> Work to complete: Below are some records; return all of them exactly as they are.

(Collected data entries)
= Beginning of Section =
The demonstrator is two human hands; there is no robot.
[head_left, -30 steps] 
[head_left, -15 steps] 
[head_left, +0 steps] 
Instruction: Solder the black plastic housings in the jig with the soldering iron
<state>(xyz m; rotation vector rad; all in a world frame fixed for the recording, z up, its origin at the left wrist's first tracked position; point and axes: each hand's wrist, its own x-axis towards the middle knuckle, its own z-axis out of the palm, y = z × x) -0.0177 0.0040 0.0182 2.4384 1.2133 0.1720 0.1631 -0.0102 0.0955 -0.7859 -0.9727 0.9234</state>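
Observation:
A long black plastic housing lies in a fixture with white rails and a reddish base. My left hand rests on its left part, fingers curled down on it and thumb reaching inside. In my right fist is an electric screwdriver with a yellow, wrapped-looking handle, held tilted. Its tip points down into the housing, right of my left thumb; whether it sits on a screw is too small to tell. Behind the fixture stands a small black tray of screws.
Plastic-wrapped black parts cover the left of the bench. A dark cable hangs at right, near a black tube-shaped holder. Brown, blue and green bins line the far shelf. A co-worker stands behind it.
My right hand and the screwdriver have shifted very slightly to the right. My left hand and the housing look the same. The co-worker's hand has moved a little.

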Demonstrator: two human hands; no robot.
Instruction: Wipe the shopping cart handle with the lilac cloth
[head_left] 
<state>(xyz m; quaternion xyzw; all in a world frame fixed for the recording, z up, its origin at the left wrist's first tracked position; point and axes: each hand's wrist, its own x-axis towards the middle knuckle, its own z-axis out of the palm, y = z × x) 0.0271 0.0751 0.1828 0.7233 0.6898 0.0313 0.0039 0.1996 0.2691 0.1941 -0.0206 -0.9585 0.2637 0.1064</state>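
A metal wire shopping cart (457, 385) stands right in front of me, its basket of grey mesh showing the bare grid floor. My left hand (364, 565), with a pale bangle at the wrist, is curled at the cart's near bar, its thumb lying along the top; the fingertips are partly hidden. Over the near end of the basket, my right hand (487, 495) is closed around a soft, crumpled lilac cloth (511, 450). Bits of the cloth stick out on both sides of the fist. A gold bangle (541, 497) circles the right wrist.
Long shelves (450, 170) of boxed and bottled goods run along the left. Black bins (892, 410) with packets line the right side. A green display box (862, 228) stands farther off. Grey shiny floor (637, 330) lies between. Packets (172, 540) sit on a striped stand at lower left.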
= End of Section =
> Response:
The demonstrator is two human hands; there is no robot.
[head_left, -30 steps] 
[head_left, -15 steps] 
[head_left, +0 steps] 
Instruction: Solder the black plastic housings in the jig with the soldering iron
<state>(xyz m; rotation vector rad; all in a world frame fixed for the recording, z up, its origin at the left wrist's first tracked position; point and axes: each hand's wrist, its own x-axis towards the middle knuckle, its own z-axis out of the palm, y = z × x) -0.0177 0.0040 0.0182 2.4384 1.2133 0.1720 0.1631 -0.0102 0.0955 -0.7859 -0.9727 0.9234</state>
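Observation:
A long black plastic housing lies in a fixture with white rails and a reddish base. My left hand rests on its left part, fingers curled down on it and thumb reaching inside. In my right fist is an electric screwdriver with a yellow, wrapped-looking handle, held tilted. Its tip points down into the housing, right of my left thumb; whether it sits on a screw is too small to tell. Behind the fixture stands a small black tray of screws.
Plastic-wrapped black parts cover the left of the bench. A dark cable hangs at right, near a black tube-shaped holder. Brown, blue and green bins line the far shelf. A co-worker stands behind it.
My right hand and the screwdriver have shifted very slightly to the right. My left hand and the housing look the same. The co-worker's hand has moved a little.
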
Demonstrator: two human hands; no robot.
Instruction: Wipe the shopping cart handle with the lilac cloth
[head_left] 
<state>(xyz m; quaternion xyzw; all in a world frame fixed for the recording, z up, its origin at the left wrist's first tracked position; point and axes: each hand's wrist, its own x-axis towards the middle knuckle, its own z-axis out of the palm, y = z × x) 0.0271 0.0751 0.1828 0.7233 0.6898 0.0313 0.0039 0.1996 0.2691 0.1941 -0.0206 -0.9585 0.2637 0.1064</state>
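A metal wire shopping cart (457, 385) stands right in front of me, its basket of grey mesh showing the bare grid floor. My left hand (364, 565), with a pale bangle at the wrist, is curled at the cart's near bar, its thumb lying along the top; the fingertips are partly hidden. Over the near end of the basket, my right hand (487, 495) is closed around a soft, crumpled lilac cloth (511, 450). Bits of the cloth stick out on both sides of the fist. A gold bangle (541, 497) circles the right wrist.
Long shelves (450, 170) of boxed and bottled goods run along the left. Black bins (892, 410) with packets line the right side. A green display box (862, 228) stands farther off. Grey shiny floor (637, 330) lies between. Packets (172, 540) sit on a striped stand at lower left.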

This exercise is now fully answered.